La sedicenne ha afferrato un rasoio per evitare lo stupro: l’uomo arrestato in ospedale

da Bergamo

Abusava sessualmente della figlia della sua convivente, all'insaputa della madre, mentre la donna si trovava al lavoro, ma è stato scoperto perché la ragazza lo ha ferito ai genitali.
Un operaio di 34 anni, nigeriano, è stato arrestato dai carabinieri di Seriate (Bergamo) con l'accusa di violenza sessuale aggravata e sequestro di persona nei confronti di una sua connazionale di appena 16 anni. Teatro della vicenda, un' abitazione di Azzano San Paolo, un piccolo centro alle porte di Bergamo.
Ieri mattina l'ultimo di una serie di abusi: approfittando dell'assenza della convivente, l'uomo ha cercato di violentare la ragazza, che però è riuscita a reagire. Nella colluttazione, la giovane ha afferrato la lama di un rasoio dal davanzale della finestra e ha colpito il suo aggressore, ferendolo ai genitali. Il profondo taglio infertogli dalla ragazza ha costretto l'uomo a lasciare la presa e a precipitarsi al pronto soccorso dell'ospedale Bolognini di Seriate, dove ha chiesto di essere medicato.
Prima di uscire, però, l'uomo ha chiuso a chiave la sua vittima e si è allontanato in auto, probabilmente da solo. Ai medici ha raccontato di essersi ferito durante un rapporto sessuale. Il taglio, assai vistoso, ha però insospettito i sanitari, che hanno avvisato i carabinieri.

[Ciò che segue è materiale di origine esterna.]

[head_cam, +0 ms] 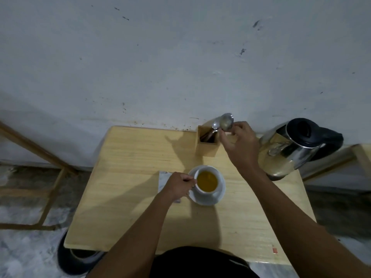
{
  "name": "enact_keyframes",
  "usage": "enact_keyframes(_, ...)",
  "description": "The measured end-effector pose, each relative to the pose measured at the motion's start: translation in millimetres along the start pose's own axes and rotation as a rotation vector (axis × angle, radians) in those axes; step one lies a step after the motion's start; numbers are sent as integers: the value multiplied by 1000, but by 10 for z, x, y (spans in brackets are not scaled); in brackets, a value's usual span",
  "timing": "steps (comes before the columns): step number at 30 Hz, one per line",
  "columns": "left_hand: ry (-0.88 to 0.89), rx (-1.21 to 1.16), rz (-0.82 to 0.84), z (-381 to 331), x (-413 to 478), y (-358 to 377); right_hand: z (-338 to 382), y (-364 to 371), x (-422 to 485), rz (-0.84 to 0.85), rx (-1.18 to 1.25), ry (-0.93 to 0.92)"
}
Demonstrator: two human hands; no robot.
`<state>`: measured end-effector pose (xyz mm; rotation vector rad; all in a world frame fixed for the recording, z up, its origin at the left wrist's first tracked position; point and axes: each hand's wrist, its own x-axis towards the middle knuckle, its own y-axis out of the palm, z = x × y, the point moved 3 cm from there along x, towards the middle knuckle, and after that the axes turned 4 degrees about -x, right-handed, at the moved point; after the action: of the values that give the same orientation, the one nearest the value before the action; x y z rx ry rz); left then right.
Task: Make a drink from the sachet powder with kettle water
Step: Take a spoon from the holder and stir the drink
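A white cup [208, 190] holding yellow-orange liquid stands on a white saucer [217, 198] in the middle of the light wooden table [130, 187]. My left hand [177, 185] is closed on the cup's handle at its left side. My right hand [241, 143] holds a metal spoon [226, 121] bowl-up, just right of a small wooden holder [207, 144] at the table's back edge. Another spoon [214, 125] stands inside the holder. A steel kettle [291, 145] with a black lid and handle sits at the back right. The sachet [163, 177] lies flat, partly under my left hand.
A white wall rises right behind the table. Wooden frame legs [50, 173] stand at the left over a marbled floor. A second wooden surface [361, 155] shows at the far right edge. A dark round object [74, 259] lies on the floor under the table's near left corner.
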<state>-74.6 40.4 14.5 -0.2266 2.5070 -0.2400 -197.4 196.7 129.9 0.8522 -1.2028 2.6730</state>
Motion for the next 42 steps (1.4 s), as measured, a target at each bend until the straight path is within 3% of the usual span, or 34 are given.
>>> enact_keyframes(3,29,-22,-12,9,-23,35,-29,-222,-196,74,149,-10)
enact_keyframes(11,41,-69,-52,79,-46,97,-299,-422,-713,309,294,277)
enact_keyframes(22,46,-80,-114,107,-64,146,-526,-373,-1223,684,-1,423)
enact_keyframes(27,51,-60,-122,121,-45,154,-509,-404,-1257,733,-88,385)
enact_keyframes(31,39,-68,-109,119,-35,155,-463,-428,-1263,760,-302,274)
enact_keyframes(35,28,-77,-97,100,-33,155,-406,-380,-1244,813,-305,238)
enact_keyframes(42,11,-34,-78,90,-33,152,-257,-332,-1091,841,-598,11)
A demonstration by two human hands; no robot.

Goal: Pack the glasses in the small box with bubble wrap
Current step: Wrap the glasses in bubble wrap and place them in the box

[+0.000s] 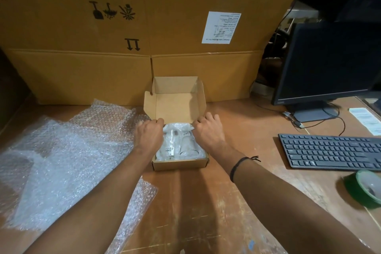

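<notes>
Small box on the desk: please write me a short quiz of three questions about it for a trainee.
1. True or false: the small box is shut and empty.
2. Where does the loose bubble wrap lie? A) left of the box B) right of the box C) on its lid
3. Fill in: the left hand and the right hand grip the box at its ___ corners.
Key: 1 false: the lid stands open and the glasses lie inside. 2 A. 3 far.

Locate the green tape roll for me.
In the head view, the green roll of tape lies at the right edge of the brown table, just nearer the person than the black keyboard.
</notes>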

Ricostruita la vicenda, i militari hanno bloccato l'uomo, dopo essere andati nell'abitazione, dove hanno notato abbondanti macchie di sangue sul pavimento. Lì i carabinieri hanno liberato la ragazza che, sotto choc, ha ammesso la violenza.
Visitata successivamente da un ginecologo, non le è stata riscontrata alcuna lesione. Le indagini comunque proseguono per ricostruire la vicenda nei minimi dettagli.